Questa procedura è stata illustrata in un’audizione al Senato federale da Robert Califf, designato da Biden alla guida della FDA. Califf ha dichiarato che la revisione dei dati REMS sul mifepristone «sarà presto disponibile» e si è detto fiducioso sul fatto che «lo staff della FDA utilizzerà le ultime prove disponibili e i princìpi scientifici fondamentali per assumere la miglior decisione possibile».

Alcune obiezioni sono state mosse dal senatore Repubblicano Roger Marshall, il quale, da ostetrico e ginecologo, ha affrontato le conseguenze negative del farmaco sulla salute delle sue pazienti. «Sono molto turbato dall’atteggiamento disinvolto del sistema sanitario in merito alla prescrizione della Ru486», ha dichiarato Marshall, rivolgendosi poi a Califf: «Si impegna davvero a fare in modo che il farmaco sia gestito da medici e da prescrittori, e che non sia distribuito come caramelle?».

Sorprendentemente la conferma della nomina di Califf da parte del Senato statunitense non è né scontata, né universalmente accettata da tutto il Partito Democratico. Il senatore Bernie Sanders lo ha infatti accusato di essersi arricchito durante il precedente incarico di Commissario regolatore dello stesso ente, avendo ricevuto «fino a otto milioni di dollari in azioni dalle principali aziende farmaceutiche». Secondo l’ex candidato Democratico alla Casa Bianca è quindi difficile credere che Califf possa essere una «voce indipendente e forte» contro lo strapotere dei colossi farmaceutici.

Califf ha replicato, dicendo di avere alle spalle una «storia di integrità» e impegnandosi a dare «la priorità alla creazione di infrastrutture e regole per la condivisione di informazioni mediche». Sebbene, ha ammesso, questo approccio possa penalizzare la privacy, secondo Califf risulterebbe nell’interesse pubblico la condivisione di tali dati medici, in particolare in vista della «prossima pandemia».

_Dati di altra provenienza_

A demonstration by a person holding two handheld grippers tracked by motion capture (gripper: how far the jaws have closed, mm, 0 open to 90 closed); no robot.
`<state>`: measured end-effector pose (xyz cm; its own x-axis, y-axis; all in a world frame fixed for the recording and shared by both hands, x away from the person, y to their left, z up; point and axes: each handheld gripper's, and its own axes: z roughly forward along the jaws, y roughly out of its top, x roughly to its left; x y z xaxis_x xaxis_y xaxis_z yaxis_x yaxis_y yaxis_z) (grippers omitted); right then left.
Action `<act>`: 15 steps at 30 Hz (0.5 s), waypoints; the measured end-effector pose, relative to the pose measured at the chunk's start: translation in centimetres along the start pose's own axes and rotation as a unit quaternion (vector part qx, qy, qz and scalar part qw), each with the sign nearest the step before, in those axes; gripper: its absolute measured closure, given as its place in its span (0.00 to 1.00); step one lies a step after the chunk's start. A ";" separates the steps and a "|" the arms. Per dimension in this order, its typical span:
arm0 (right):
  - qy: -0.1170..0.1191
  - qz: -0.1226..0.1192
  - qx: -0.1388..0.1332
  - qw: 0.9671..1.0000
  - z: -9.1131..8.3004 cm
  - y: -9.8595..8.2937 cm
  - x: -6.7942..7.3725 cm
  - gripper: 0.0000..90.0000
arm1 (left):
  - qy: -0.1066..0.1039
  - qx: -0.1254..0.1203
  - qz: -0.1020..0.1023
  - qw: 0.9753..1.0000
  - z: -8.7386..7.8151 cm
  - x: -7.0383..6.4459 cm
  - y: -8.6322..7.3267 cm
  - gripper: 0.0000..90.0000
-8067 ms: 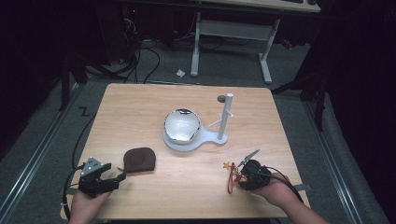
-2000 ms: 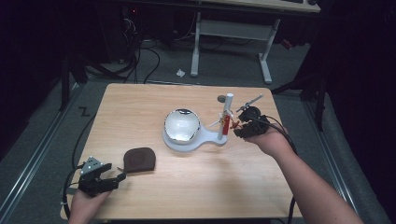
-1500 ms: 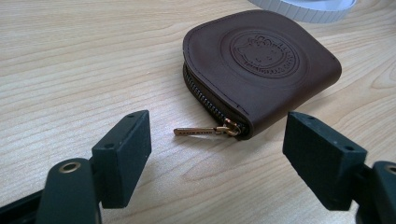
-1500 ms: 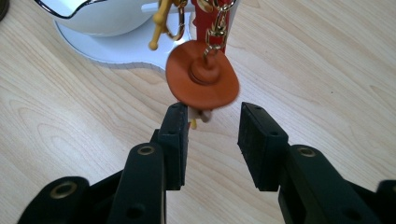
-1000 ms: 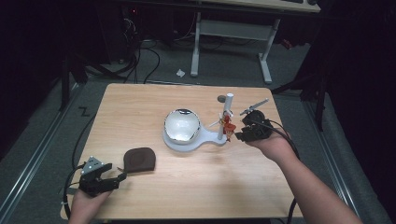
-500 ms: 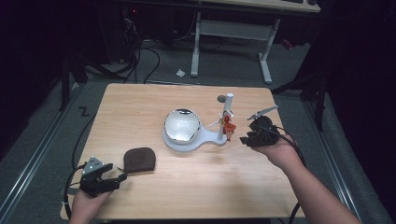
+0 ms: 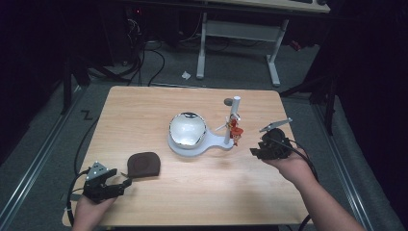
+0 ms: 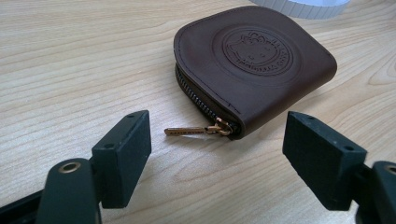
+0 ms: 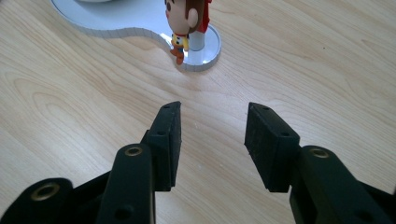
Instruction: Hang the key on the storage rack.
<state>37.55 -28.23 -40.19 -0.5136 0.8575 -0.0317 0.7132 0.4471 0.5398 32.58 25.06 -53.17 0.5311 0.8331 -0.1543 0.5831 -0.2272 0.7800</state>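
While the person's left gripper (image 7: 126, 181) rests low at the near left corner of the wooden table (image 7: 144, 103), its jaws stand wide apart and empty, pointing at a small brown leather zip pouch (image 7: 143, 164) lying flat just in front of them. In the left gripper view the pouch's brass zipper pull (image 8: 192, 131) lies on the wood between the jaws, touching neither. The right gripper (image 7: 254, 152), held on the right side, also has its jaws parted and holds nothing. Just beyond it a small cartoon figure (image 9: 185, 24) hangs against the post of a white stand (image 7: 198, 146), which carries a round mirror (image 7: 187, 128).
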 end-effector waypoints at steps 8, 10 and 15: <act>0.009 0.009 -0.017 1.000 0.5 -1.9 0.6 0.59 | -0.005 -0.001 -0.003 1.000 0.1 -0.1 0.0 0.27; 0.004 0.002 -0.026 1.000 0.8 -2.5 0.9 0.58 | -0.006 -0.001 -0.004 1.000 0.1 -0.2 0.0 0.27; -0.001 0.018 -0.057 0.998 1.8 -4.8 1.5 0.57 | -0.011 -0.003 -0.008 1.000 0.1 -0.3 0.0 0.27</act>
<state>34.21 -28.62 -44.33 -0.4883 0.8726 -0.0121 0.6722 0.3849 0.6324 32.52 24.80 -53.15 0.5354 0.8252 -0.1800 0.5882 -0.2114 0.7806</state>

Nella veste attuale di responsabile della strategia e della politica medica, Califf ha adottato misure che rischiano di «soffocare la discussione medica non approvata sulle sue piattaforme», afferma Life Site News.

Del resto, con la scusa di combattere le fake news in ambito medico, Califf sembrerebbe voler orientare l’informazione scientifica secondo i propri desiderata.